**WHAT THE TASK ASKS**
All that should be output is the block of lines below from the line with "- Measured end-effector" to the line with "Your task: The", both included, exactly as written.

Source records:
━━━━━━━━

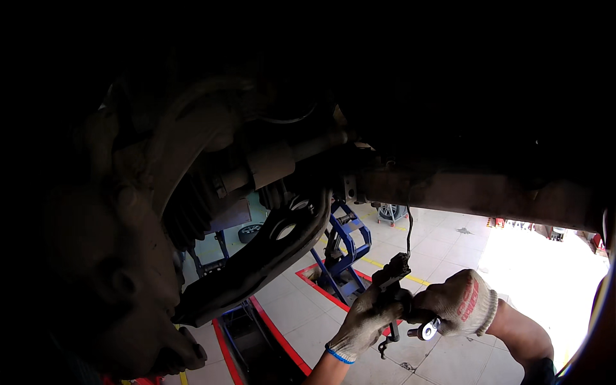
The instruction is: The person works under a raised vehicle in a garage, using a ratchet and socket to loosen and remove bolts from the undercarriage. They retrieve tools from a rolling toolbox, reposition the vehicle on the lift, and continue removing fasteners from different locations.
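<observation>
A small dark bracket with a clip end (393, 273) sits low and right of centre, hanging from a thin black cable (409, 234) that runs up to the underside of a raised car. The left hand (362, 321), in a grey knit glove with a blue cuff, is wrapped closed around the bracket's lower part. The right hand (457, 305), in a matching glove with red print, is clenched around the handle of a ratchet wrench (425, 330), whose shiny head shows just below the fist and touches the bracket's stem. Both hands are close together, nearly touching. Above and to the left, one dark control arm (256, 263) with two round holes slopes down from the chassis toward a large wheel hub and backing plate (109, 256); one ribbed axle boot lies behind it. Beyond, a workshop floor (449, 250) of pale tiles carries red and yellow painted lines, one blue scissor lift (346, 247) stands on it, and one loose tyre (249, 232) lies farther back
</observation>
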Available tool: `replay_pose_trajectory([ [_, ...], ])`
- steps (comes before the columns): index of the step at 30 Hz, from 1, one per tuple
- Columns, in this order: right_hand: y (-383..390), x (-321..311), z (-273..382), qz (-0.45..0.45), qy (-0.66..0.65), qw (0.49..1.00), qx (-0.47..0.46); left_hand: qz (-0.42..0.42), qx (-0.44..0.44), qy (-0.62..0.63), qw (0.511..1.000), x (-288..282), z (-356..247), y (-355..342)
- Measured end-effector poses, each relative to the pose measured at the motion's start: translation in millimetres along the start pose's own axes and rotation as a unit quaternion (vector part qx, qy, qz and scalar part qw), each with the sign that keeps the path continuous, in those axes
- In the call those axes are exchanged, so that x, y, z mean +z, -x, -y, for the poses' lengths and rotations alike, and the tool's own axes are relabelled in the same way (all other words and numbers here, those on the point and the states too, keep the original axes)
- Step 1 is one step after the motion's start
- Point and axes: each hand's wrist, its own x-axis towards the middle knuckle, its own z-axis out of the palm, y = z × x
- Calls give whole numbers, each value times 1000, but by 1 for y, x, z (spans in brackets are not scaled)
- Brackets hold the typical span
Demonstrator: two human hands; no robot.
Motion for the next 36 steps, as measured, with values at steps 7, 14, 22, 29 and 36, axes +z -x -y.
replay_pose_trajectory([
  [7, 4, -5, 8, -3, -55, 998, 27, 23, 5, 30, 999, -2, 1, 0],
  [14, 0, 2, -2, 43, -37, 998, 20, 19, -2, 22, 1000, 1, -3, 1],
  [22, 4, -5, 4, -5, 9, 1000, 20, 37, -1, 25, 999, 0, -2, 1],
  [29, 1, -5, 4, 32, -67, 997, 25, 18, -3, 24, 1000, -2, 0, 1],
  [36, 2, -3, 1, -5, -34, 999, 23, 30, -1, 40, 999, 0, -3, -1],
])
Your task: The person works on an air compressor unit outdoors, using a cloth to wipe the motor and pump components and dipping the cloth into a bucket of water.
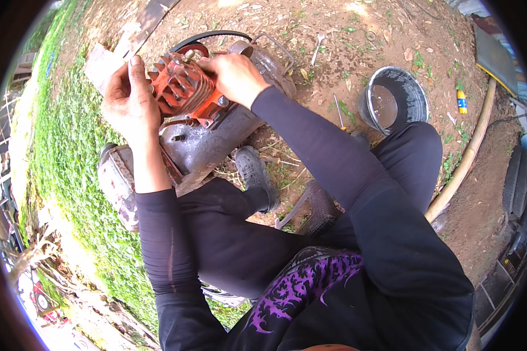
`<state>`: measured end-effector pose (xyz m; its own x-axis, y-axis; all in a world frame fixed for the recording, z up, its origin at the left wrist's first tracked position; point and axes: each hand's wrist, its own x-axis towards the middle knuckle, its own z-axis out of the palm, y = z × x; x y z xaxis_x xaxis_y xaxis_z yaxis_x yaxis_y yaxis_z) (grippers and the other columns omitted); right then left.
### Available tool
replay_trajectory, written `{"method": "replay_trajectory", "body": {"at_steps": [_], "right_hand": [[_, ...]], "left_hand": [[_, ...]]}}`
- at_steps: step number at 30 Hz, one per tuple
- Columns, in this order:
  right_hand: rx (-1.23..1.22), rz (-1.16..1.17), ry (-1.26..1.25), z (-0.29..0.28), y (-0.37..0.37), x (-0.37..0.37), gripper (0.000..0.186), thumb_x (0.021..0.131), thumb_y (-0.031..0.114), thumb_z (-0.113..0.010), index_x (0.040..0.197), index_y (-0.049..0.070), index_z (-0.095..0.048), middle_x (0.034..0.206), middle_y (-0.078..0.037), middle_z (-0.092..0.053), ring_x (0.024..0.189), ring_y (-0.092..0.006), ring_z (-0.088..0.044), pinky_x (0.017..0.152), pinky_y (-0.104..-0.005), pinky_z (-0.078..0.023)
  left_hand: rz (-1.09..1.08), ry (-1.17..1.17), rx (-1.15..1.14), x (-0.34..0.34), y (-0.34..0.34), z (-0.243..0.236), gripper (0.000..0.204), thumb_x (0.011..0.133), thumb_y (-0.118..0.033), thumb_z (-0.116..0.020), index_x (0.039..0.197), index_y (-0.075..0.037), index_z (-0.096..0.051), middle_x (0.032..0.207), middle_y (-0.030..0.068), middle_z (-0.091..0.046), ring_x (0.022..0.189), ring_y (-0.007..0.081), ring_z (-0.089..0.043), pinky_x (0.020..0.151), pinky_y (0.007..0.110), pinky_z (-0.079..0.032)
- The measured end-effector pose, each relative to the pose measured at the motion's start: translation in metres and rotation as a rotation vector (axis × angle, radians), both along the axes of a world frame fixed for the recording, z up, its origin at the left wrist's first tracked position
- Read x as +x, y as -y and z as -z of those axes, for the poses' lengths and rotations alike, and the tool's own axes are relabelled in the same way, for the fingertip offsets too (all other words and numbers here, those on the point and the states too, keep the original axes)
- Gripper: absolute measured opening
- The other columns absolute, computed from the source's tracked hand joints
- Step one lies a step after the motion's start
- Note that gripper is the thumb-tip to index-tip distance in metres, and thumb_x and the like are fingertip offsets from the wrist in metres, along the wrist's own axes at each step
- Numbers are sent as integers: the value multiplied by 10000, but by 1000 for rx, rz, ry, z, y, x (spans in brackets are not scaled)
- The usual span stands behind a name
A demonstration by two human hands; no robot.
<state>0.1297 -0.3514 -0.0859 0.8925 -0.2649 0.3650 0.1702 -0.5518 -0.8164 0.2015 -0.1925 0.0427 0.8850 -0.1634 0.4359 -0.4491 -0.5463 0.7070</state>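
Observation:
A red, finned cylinder head [181, 85] sits on a worn grey metal tank [202, 146], with a black belt and wheel behind it. At its left side is my left hand [132, 99], fingers curled and thumb raised; what they hold, if anything, is hidden. My right hand [237, 76] grips the upper right of the finned head, its fingertips partly hidden.
A black bucket [418, 96] stands at the right, near a yellow-and-blue bottle [461, 102] and a wooden pole [468, 152]. A wrench [317, 50] and screwdriver [338, 110] lie on dirt. Boards [152, 17] lie at the upper left, beside grass.

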Motion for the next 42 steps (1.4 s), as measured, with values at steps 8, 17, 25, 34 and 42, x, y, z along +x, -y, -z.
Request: {"method": "replay_trajectory", "body": {"at_steps": [8, 17, 25, 34, 42], "right_hand": [[-138, 58, 112, 14, -15, -51, 327, 915, 20, -536, 1183, 31, -723, 1037, -197, -748, 938, -367, -742, 888, -446, -599], [-231, 71, -193, -18, -30, -66, 395, 851, 58, -567, 1218, 75, -713, 849, -226, -717, 807, -417, -710, 760, -491, -587], [-283, 245, -33, -18, -2, -74, 270, 876, 91, -633, 1099, 59, -782, 1007, -169, -753, 909, -337, -736, 842, -428, -589], [-590, -5, 153, -5, -70, -67, 223, 792, 28, -715, 946, 158, -811, 957, -16, -705, 986, -238, -651, 869, -399, -494], [-441, 261, 223, -18, -17, -79, 320, 788, -64, -650, 1029, 102, -780, 878, -102, -631, 881, -285, -622, 827, -393, -522]], "left_hand": [[-37, -23, -52, -7, 4, -5, 370, 996, -316, -715, 1087, 40, -766, 953, 114, -777, 885, 134, -700, 854, 277, -531], [-67, 82, -45, 5, -7, 7, 353, 918, -334, -751, 1011, 6, -777, 874, 148, -779, 804, 217, -756, 771, 345, -585], [93, -43, -283, -16, 5, -23, 296, 943, -241, -739, 1004, 49, -755, 901, 163, -773, 853, 196, -738, 815, 337, -567], [69, -23, -528, -1, -47, -46, 388, 977, -321, -692, 1023, 61, -747, 896, 157, -761, 792, 207, -688, 776, 355, -528], [-68, 20, -566, -14, -100, -59, 414, 950, -360, -716, 973, 52, -752, 874, 183, -757, 808, 242, -723, 776, 369, -554]]}}
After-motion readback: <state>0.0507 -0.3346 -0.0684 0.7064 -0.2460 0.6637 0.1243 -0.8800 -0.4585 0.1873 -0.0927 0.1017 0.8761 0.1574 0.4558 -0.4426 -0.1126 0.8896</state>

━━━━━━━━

**YOUR RESPONSE**
- Measured end-effector poses, each relative to the pose measured at the motion's start: translation in millimetres along the start pose's own axes and rotation as a unit quaternion (vector part qx, qy, qz and scalar part qw), each with the sign that keeps the path continuous, in those axes
- In the call those axes are exchanged, so that x, y, z mean +z, -x, -y, for the poses' lengths and rotations alike, and the tool's own axes are relabelled in the same way (all other words and numbers here, those on the point and the states too, keep the original axes)
- Step 1 is one step after the motion's start
- Point and axes: each hand's wrist, its own x-axis towards the middle knuckle, its own z-axis out of the palm, y = z × x
- Calls give whole numbers, each value times 1000, but by 1 for y, x, z (spans in brackets are not scaled)
- Brackets hold the typical span
Demonstrator: two human hands; no robot.
Motion for the next 36 steps, as measured, with values at steps 7, 14, 22, 29 and 36, axes +z -x -y.
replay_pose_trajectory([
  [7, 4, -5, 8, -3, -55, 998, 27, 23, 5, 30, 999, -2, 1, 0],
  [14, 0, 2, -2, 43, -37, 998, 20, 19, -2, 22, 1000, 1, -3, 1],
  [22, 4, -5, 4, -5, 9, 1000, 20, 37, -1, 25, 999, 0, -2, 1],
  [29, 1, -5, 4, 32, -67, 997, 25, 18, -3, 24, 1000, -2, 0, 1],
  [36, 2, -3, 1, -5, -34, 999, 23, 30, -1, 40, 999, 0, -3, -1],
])
Your task: The person works on an air compressor unit outdoors, using a cloth to wipe the motor and pump components and dipping the cloth into a bucket of water.

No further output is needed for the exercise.